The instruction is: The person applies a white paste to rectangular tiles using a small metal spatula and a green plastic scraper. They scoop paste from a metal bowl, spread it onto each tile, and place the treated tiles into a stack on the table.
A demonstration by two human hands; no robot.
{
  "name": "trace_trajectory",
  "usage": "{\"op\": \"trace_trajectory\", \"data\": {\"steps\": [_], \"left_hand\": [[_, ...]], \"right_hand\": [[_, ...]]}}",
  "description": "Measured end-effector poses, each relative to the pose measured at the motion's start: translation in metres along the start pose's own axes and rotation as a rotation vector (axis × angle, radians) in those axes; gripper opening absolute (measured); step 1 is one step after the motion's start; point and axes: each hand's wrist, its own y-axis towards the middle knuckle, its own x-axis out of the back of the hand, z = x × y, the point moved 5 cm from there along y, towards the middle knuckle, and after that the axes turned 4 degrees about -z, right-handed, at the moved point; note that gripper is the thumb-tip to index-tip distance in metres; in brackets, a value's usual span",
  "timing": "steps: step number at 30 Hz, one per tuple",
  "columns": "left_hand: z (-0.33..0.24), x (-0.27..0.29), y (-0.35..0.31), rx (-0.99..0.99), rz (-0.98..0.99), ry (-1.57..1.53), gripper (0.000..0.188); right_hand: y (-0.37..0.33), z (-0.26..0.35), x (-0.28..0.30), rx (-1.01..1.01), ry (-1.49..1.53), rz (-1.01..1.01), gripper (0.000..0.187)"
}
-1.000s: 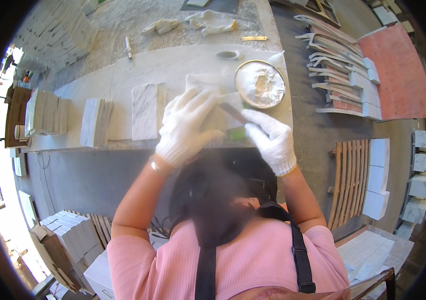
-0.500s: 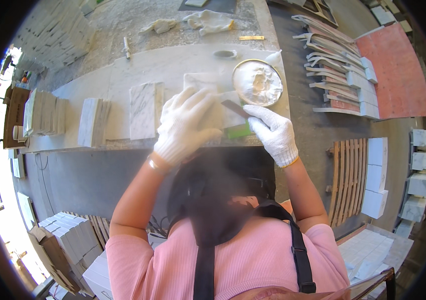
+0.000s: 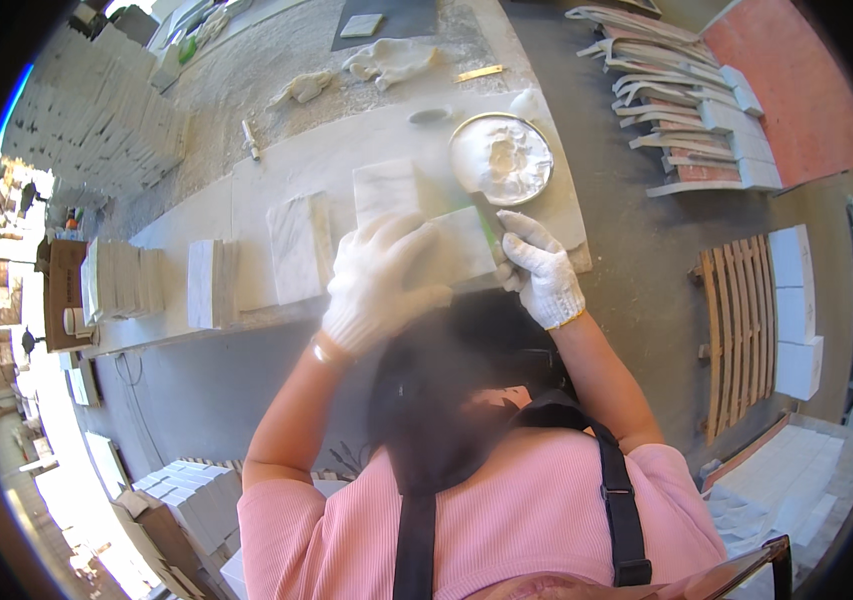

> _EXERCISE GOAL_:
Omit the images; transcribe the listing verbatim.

> _REPLY TO THE TASK_:
The instruction is: The person applies a white paste to rectangular tiles using a small metal spatula and a green plastic scraper. They scoop paste from a metal bowl, spread it onto each tile, and place the treated tiles into a stack on the table.
A demonstration by two human hands; no robot.
{
  "name": "trace_trajectory",
  "usage": "{\"op\": \"trace_trajectory\", \"data\": {\"steps\": [_], \"left_hand\": [[_, ...]], \"right_hand\": [[_, ...]]}}",
  "description": "Measured end-effector poses, each relative to the pose measured at the motion's start: translation in metres along the start pose's own axes and rotation as a rotation vector (axis × angle, radians) in those axes; gripper opening absolute (measured); step 1 is one step after the motion's start; point and axes: each hand's wrist, its own y-axis towards the middle knuckle, its own x-axis out of the back of the hand, z = x × y, the point moved 5 cm from there along y, towards the middle knuckle, and after that the axes turned 4 degrees about -z, right-handed, at the moved point; note that gripper is the thumb-tip to index-tip distance in metres; in brackets, a value's usual span",
  "timing": "steps: step number at 30 Hz, one per tuple",
  "columns": "left_hand: z (-0.33..0.24), x (-0.27..0.29), y (-0.35..0.31), rx (-0.99..0.99), rz (-0.98..0.99), ry (-1.57..1.53), gripper (0.000..0.188); right_hand: y (-0.37..0.33), z (-0.26..0.35), x (-0.28..0.30), rx (-1.01..1.01), ry (-1.49..1.53), rz (-1.01..1.01), gripper (0.000..0.187)"
}
-1.000s: 
-0.500s: 
+0.000s: 

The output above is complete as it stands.